CA Montpellier, 1re ch. B, 16 décembre 2003, n° 01-05029

MONTPELLIER

Arrêt

Confirmation

PARTIES

Demandeur :

Somediac (SARL)

Défendeur :

Levy

COMPOSITION DE LA JURIDICTION

Président :

Mme Guichard

Avoués :

Me Garrigue, SCP Argellies-Travier-Watremet

Avocats :

Mes Sassi, Sorensen.

TI Montpellier, du 11 sept. 2001

11 septembre 2001

Faits, procédure, prétentions des parties:

Le 6 juillet 1998, Mme Jeanine Levy a signé un contrat de location d'emplacement au profit de la société Somediac.

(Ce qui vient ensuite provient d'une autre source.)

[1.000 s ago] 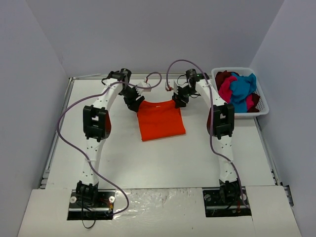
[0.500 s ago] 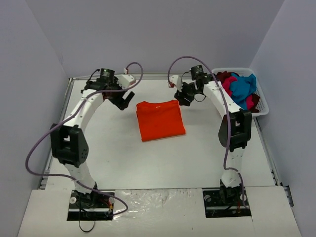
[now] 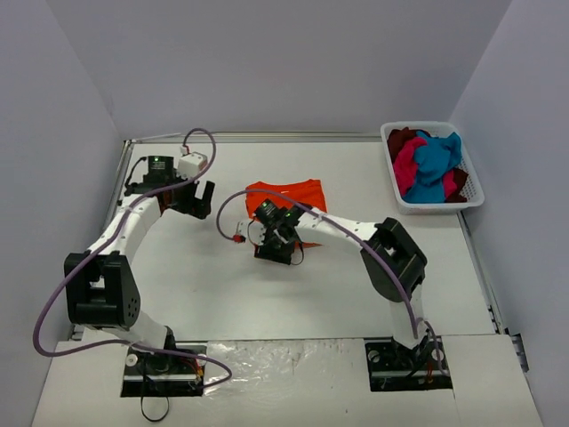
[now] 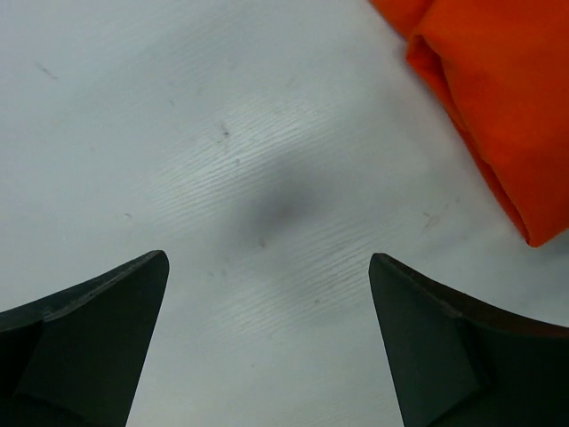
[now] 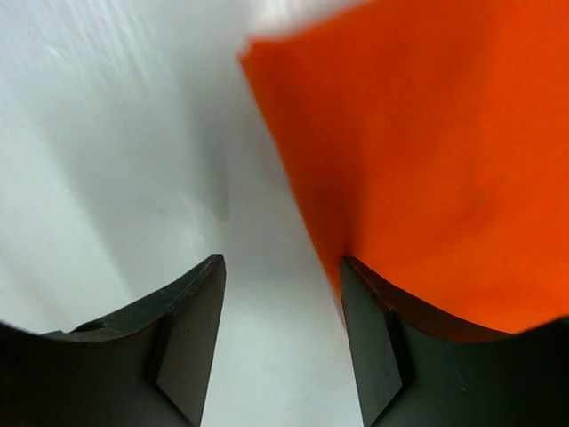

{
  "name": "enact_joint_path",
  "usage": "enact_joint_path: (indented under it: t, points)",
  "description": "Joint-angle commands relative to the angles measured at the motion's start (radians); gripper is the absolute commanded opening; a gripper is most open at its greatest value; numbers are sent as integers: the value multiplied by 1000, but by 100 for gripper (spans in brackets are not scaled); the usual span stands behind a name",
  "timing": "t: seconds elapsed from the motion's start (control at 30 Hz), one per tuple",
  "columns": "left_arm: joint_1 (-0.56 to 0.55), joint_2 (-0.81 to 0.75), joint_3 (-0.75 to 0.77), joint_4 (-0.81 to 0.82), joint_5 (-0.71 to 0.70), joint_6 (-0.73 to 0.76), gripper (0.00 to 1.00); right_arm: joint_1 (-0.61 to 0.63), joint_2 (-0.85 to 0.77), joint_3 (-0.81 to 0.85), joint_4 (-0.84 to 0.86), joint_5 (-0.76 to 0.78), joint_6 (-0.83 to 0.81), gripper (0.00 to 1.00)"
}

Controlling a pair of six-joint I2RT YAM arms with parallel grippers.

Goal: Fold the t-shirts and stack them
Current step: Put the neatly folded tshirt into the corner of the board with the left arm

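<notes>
The bright orange t-shirt (image 3: 289, 192) lies flat in the middle of the table, and my right arm crosses its near part. My right gripper (image 3: 276, 252) is open and low at the shirt's near left edge. In the right wrist view the gripper (image 5: 283, 263) has bare table between its jaws, and one finger touches the orange cloth (image 5: 427, 151). My left gripper (image 3: 197, 197) is open and empty over bare table, left of the shirt. In the left wrist view (image 4: 267, 263) the shirt's folded edge (image 4: 498, 98) shows at upper right. Teal (image 3: 436, 160), magenta (image 3: 408, 162) and dark red (image 3: 402, 139) shirts lie in the basket.
The white plastic basket (image 3: 478, 190) stands at the far right edge of the table. Grey walls close in the table on three sides. Purple cables loop off both arms.
My right arm has swung from behind the shirt across it to its near left edge. My left arm has drawn back to the left, away from the shirt.
</notes>
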Motion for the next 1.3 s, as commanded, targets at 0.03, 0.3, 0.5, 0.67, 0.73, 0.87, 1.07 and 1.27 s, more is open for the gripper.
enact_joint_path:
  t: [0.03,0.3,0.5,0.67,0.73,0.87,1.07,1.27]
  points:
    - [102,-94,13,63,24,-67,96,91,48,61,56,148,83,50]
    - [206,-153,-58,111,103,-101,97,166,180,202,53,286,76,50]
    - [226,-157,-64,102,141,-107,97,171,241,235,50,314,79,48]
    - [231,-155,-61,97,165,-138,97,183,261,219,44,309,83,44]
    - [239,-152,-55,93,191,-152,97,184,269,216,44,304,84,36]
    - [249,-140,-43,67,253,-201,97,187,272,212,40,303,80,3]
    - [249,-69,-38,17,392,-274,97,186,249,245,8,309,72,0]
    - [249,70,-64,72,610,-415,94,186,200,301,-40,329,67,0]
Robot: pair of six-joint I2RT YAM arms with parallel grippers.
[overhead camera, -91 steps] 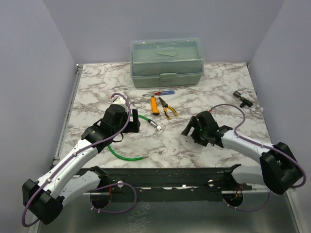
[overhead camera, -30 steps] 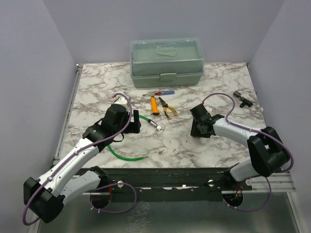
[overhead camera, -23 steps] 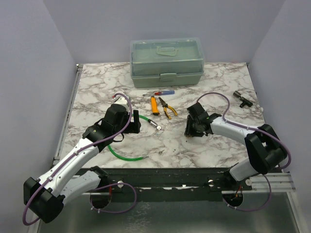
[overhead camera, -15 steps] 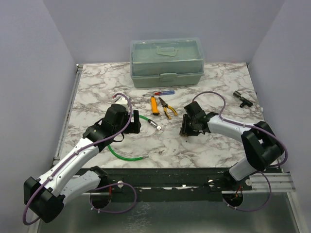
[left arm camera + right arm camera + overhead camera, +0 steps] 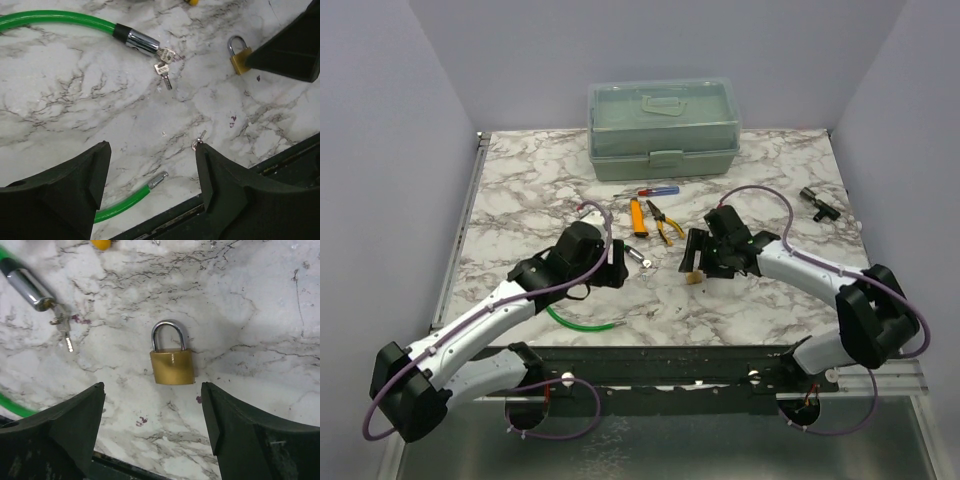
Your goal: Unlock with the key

Le 30 novembre 1998, Mme Levy a adressé un courrier à la SARL Somediac selon lequel elle considérait que le contrat était nul et renvoyait le chèque d'un montant de 3 000 F reçu en paiement du premier loyer.

La société Somediac a fait assigner Mme Levy pour obtenir l'exécution du contrat; Mme Levy a invoqué la nullité du bail.

Par jugement rendu le 11 septembre 2001, le Tribunal d'instance de Montpellier a débouté la SARL Somediac de l'ensemble de ses demandes, a prononcé la nullité du contrat conclu entre la SARL Somediac et Mme Levy le 6 juillet 1998, et condamné la SARL Somediac à payer à Jeanine Levy la somme de 15 000 F à titre de dommages-intérêts et celle de 6 000 F sur le fondement des dispositions de l'article 700 du nouveau Code de procédure civile.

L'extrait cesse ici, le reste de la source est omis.